Appellant was convicted of burglary, and his punishment fixed at two years confinement in the penitentiary. This is the second appeal of this case. 10 Texas Ct. Rep., 747. The charge is attacked because the law in regard to appellant's explanation of his possession of the property taken out of the house is not sufficiently presented to the jury. A similar charge to this was sustained in McCoy v. State, supra. In addition to the charge given, the court, at the request of appellant, further instructed the jury, "if you believe from the evidence defendant got possession of the razor introduced in testimony from a negro by the name of Sweet, you will acquit the defendant, and so say by your verdict." This was the defendant's explanation. We think the issues of the case are sufficiently presented by the charges given.
The witness Dixon was permitted to testify, as follows: "When I arrested Gilbert McCoy, he had seven or eight keys in his pocket; they were door keys; some of them were skeleton keys; that is, they were keys that would open an ordinary door.
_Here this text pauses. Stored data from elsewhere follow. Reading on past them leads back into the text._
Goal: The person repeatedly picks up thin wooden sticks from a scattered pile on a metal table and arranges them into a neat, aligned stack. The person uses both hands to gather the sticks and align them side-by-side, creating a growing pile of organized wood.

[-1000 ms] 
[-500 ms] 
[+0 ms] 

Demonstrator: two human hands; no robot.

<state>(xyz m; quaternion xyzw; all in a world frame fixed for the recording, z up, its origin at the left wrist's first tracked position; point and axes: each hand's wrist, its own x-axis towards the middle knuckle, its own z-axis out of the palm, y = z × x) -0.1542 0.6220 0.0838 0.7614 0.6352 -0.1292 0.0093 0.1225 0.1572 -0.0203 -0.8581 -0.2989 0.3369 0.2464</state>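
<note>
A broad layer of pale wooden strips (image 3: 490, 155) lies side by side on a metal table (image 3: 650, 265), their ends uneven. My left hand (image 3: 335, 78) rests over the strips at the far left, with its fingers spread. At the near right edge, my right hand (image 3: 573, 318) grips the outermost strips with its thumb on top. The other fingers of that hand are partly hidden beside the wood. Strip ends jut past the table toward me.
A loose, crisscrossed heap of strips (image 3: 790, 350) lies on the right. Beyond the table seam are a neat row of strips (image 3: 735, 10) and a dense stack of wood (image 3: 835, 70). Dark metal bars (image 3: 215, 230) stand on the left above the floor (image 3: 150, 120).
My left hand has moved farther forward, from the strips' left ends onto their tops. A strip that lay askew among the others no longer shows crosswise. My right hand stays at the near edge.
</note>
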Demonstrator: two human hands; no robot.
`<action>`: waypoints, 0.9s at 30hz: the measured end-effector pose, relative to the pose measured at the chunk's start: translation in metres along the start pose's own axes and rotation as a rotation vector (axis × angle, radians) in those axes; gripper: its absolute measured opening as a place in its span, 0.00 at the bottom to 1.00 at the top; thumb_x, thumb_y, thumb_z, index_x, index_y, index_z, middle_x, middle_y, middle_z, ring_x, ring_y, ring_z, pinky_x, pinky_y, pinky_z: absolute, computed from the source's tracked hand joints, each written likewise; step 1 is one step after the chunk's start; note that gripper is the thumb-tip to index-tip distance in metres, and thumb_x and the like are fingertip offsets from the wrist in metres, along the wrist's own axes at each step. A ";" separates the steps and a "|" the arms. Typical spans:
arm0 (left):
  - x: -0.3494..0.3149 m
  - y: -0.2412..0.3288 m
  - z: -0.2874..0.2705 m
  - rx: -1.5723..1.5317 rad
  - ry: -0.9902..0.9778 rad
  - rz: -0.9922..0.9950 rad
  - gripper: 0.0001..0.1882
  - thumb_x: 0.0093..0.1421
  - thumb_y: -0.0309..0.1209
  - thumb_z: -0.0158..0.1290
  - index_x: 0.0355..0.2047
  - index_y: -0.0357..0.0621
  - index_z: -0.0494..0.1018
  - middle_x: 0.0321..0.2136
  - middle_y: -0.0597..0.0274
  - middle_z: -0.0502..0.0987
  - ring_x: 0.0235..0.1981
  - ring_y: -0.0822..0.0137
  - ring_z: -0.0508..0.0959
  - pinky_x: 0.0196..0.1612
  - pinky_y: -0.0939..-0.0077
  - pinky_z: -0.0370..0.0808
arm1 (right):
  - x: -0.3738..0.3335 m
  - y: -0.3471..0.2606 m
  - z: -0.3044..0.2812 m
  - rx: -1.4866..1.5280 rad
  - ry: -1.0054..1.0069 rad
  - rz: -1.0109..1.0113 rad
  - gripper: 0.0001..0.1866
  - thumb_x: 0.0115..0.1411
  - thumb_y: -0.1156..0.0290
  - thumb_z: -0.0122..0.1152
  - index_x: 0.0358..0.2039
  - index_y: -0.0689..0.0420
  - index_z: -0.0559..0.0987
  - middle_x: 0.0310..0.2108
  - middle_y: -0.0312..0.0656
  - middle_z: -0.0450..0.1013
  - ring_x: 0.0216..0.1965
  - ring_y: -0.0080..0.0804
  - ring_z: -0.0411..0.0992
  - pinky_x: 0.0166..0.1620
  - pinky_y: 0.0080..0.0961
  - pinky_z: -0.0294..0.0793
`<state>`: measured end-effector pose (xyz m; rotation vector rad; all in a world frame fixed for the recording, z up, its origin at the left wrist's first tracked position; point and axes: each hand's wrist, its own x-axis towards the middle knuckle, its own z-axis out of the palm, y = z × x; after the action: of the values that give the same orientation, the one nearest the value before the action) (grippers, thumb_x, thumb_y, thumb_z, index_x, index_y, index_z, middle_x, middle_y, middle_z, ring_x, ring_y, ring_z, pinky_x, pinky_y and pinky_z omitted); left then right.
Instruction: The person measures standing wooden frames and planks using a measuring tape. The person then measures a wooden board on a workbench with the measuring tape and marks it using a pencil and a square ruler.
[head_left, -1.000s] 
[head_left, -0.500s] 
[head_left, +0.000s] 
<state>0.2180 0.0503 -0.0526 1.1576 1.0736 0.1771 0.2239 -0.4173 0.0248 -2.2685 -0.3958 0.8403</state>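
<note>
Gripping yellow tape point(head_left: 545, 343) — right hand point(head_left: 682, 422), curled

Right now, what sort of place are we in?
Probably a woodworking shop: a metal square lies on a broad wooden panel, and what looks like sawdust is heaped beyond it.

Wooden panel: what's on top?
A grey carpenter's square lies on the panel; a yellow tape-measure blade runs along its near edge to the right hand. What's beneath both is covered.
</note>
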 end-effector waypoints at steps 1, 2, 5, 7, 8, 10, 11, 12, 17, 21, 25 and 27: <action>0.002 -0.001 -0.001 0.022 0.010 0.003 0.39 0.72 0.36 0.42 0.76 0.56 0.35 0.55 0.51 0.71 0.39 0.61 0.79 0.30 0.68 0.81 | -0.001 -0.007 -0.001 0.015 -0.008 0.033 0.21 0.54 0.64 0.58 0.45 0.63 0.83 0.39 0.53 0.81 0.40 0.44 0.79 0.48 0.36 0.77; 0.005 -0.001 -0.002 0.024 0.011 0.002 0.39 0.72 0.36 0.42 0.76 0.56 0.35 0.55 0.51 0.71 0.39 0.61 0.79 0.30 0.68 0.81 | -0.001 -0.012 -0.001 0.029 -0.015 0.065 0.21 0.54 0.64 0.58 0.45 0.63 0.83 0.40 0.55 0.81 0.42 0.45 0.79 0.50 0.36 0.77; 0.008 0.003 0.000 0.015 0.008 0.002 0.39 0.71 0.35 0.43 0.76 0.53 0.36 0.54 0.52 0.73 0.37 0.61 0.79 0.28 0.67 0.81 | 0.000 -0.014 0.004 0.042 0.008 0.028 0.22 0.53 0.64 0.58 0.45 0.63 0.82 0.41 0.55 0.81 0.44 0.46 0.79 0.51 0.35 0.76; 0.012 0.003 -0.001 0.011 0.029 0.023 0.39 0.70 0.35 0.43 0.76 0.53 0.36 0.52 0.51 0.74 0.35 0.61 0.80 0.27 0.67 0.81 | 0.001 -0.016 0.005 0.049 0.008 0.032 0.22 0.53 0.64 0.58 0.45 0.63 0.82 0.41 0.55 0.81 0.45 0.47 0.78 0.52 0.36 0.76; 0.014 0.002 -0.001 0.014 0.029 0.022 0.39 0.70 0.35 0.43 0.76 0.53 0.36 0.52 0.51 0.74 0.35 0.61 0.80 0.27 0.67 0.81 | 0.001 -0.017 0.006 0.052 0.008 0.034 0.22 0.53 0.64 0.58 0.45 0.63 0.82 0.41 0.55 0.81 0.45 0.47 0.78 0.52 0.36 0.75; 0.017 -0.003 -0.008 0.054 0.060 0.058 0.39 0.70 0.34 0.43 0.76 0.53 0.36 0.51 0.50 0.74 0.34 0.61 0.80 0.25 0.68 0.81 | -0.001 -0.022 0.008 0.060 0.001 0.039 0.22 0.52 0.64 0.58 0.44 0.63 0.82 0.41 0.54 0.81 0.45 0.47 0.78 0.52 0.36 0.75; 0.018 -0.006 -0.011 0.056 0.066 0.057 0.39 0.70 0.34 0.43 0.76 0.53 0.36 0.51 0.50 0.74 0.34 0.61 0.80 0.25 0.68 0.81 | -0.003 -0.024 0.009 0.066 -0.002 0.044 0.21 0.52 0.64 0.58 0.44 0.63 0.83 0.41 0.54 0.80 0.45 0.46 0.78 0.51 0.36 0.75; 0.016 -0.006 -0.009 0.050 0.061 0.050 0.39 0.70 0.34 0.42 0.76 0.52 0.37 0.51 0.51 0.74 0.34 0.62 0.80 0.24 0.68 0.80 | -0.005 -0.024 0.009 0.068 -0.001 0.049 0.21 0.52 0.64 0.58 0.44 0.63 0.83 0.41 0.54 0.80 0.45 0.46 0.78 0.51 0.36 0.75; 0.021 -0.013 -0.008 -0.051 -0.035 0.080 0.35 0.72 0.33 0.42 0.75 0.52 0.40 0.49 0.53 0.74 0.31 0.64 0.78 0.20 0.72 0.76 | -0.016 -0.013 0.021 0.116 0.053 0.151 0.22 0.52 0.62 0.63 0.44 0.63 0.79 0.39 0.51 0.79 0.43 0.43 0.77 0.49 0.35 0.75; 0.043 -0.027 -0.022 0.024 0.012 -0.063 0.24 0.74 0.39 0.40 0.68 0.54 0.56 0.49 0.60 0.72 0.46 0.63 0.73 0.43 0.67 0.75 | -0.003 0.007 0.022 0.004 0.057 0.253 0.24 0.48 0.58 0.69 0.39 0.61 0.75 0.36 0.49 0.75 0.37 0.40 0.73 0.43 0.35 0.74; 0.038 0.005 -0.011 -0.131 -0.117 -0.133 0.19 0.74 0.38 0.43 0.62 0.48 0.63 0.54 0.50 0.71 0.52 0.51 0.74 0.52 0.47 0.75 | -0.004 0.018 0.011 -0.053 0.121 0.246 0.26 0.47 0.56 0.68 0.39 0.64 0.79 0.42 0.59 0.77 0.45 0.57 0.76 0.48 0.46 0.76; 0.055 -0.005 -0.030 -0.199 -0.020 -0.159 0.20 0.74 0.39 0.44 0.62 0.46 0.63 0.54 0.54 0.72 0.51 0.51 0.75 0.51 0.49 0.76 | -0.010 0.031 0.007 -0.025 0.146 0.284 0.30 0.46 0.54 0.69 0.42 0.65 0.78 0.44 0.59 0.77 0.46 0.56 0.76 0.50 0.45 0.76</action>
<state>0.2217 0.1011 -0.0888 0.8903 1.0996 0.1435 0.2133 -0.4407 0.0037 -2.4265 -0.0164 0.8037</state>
They were such as would open any ordinary door." Appellant asked that this testimony be excluded, *Page 32 because it was not a confession; irrelevant, and had no bearing on the case. It did not tend to develop the res gestæ nor identify the party; nor show a series of circumstances or burglaries; nor did it tend to show a system of crime, etc. We think this testimony was admissible. It was a circumstance. The house was entered in the day time by some one, and a razor taken. This razor was found in possession of appellant, and he sold it on the evening or night following the burglary in the day. He claimed to have gotten the razor from a negro named Sweet. The door of the house was closed, and was entered by some one, and the door was found in the same condition when the parties returned as when they left — showing that the party who entered the house had some means of unlocking or opening the door. The possession by appellant of keys described was a circumstance placing it within his power to open the house. While it may not have been a very strong circumstance, yet it was admissible as evidence.
We are of opinion that the case is sufficiently made out to justify the jury in finding the appellant guilty. The judgment is affirmed.
Affirmed.
Henderson, J., absent.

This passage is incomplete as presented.